● DATA SEGMENT

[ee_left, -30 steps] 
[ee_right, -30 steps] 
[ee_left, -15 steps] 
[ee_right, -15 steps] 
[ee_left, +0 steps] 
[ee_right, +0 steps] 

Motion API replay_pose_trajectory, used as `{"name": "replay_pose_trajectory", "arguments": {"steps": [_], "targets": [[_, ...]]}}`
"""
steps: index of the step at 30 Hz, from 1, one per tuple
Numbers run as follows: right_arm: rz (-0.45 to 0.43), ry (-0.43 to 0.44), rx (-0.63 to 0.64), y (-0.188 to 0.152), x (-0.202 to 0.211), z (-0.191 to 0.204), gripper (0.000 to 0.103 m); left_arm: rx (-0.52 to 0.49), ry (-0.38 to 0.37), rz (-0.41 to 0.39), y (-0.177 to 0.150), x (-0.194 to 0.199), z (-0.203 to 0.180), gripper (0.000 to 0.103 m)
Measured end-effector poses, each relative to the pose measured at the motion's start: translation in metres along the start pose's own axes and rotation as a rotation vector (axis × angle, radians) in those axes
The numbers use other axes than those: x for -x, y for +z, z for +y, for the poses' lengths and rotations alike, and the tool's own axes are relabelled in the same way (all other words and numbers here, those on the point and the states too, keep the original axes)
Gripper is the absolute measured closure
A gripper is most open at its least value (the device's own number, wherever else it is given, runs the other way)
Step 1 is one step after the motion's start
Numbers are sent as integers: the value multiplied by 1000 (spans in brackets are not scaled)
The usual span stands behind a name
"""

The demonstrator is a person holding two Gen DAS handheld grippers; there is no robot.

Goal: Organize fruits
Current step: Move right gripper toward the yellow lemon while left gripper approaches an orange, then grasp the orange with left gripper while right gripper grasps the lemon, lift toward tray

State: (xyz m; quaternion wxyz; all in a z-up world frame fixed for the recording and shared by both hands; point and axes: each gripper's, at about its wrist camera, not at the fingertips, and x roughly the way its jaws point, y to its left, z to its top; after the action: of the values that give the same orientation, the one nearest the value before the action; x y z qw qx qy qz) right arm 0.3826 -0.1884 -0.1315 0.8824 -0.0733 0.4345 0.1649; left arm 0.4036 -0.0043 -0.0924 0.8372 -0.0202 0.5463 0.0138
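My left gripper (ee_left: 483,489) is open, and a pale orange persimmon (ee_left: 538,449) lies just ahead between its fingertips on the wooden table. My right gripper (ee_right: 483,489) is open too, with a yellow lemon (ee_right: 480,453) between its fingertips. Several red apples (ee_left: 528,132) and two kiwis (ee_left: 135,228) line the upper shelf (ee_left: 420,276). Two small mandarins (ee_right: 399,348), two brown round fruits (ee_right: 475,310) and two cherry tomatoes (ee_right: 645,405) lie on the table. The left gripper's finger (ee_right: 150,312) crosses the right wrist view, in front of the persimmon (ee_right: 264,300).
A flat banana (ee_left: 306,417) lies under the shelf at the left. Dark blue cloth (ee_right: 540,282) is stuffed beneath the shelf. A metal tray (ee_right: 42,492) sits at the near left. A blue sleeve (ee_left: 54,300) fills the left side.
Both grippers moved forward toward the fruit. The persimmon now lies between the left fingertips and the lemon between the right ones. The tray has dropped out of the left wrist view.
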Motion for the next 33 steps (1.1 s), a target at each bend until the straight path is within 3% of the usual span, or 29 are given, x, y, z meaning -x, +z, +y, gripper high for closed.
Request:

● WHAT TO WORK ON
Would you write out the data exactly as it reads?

● OUTPUT OF THE TASK
[ee_left, -30 steps] 
[ee_right, -30 steps] 
[ee_left, -15 steps] 
[ee_right, -15 steps] 
[ee_left, +0 steps] 
[ee_right, +0 steps] 

Motion API replay_pose_trajectory, used as `{"name": "replay_pose_trajectory", "arguments": {"steps": [_], "targets": [[_, ...]]}}`
"""
steps: index of the step at 30 Hz, from 1, one per tuple
Numbers run as follows: right_arm: rz (-0.45 to 0.43), ry (-0.43 to 0.44), rx (-0.63 to 0.64), y (-0.188 to 0.152), x (-0.202 to 0.211), z (-0.191 to 0.204), gripper (0.000 to 0.103 m); left_arm: rx (-0.52 to 0.49), ry (-0.38 to 0.37), rz (-0.41 to 0.39), y (-0.177 to 0.150), x (-0.194 to 0.199), z (-0.203 to 0.180), gripper (0.000 to 0.103 m)
Measured end-effector poses, each relative to the pose measured at the motion's start: translation in metres along the start pose's own axes and rotation as a rotation vector (axis × angle, radians) in those axes
The numbers use other axes than those: x for -x, y for +z, z for +y, for the poses' lengths and rotations alike, and the tool's own axes are relabelled in the same way (all other words and numbers here, those on the point and the states too, keep the original axes)
Gripper is the absolute measured closure
A gripper is most open at its least value (the device's own number, wherever else it is given, runs the other way)
Step 1 is one step after the motion's start
Numbers are sent as integers: the value multiplied by 1000 (spans in brackets are not scaled)
The usual span stands behind a name
"""

The demonstrator is a person holding two Gen DAS handheld grippers; there is no robot.

Goal: Organize fruits
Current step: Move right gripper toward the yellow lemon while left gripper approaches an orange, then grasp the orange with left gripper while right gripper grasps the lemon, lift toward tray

State: (xyz m; quaternion wxyz; all in a z-up world frame fixed for the recording and shared by both hands; point and axes: each gripper's, at about its wrist camera, not at the fingertips, and x roughly the way its jaws point, y to its left, z to its top; after the action: of the values that give the same orientation, the one nearest the value before the action; x y z qw qx qy qz) right arm 0.3826 -0.1884 -0.1315 0.8824 -0.0733 0.4345 0.1649; left arm 0.4036 -0.0043 -0.0924 0.8372 -0.0202 0.5463 0.0138
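My left gripper (ee_left: 483,489) is open, and a pale orange persimmon (ee_left: 538,449) lies just ahead between its fingertips on the wooden table. My right gripper (ee_right: 483,489) is open too, with a yellow lemon (ee_right: 480,453) between its fingertips. Several red apples (ee_left: 528,132) and two kiwis (ee_left: 135,228) line the upper shelf (ee_left: 420,276). Two small mandarins (ee_right: 399,348), two brown round fruits (ee_right: 475,310) and two cherry tomatoes (ee_right: 645,405) lie on the table. The left gripper's finger (ee_right: 150,312) crosses the right wrist view, in front of the persimmon (ee_right: 264,300).
A flat banana (ee_left: 306,417) lies under the shelf at the left. Dark blue cloth (ee_right: 540,282) is stuffed beneath the shelf. A metal tray (ee_right: 42,492) sits at the near left. A blue sleeve (ee_left: 54,300) fills the left side.
Both grippers moved forward toward the fruit. The persimmon now lies between the left fingertips and the lemon between the right ones. The tray has dropped out of the left wrist view.
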Motion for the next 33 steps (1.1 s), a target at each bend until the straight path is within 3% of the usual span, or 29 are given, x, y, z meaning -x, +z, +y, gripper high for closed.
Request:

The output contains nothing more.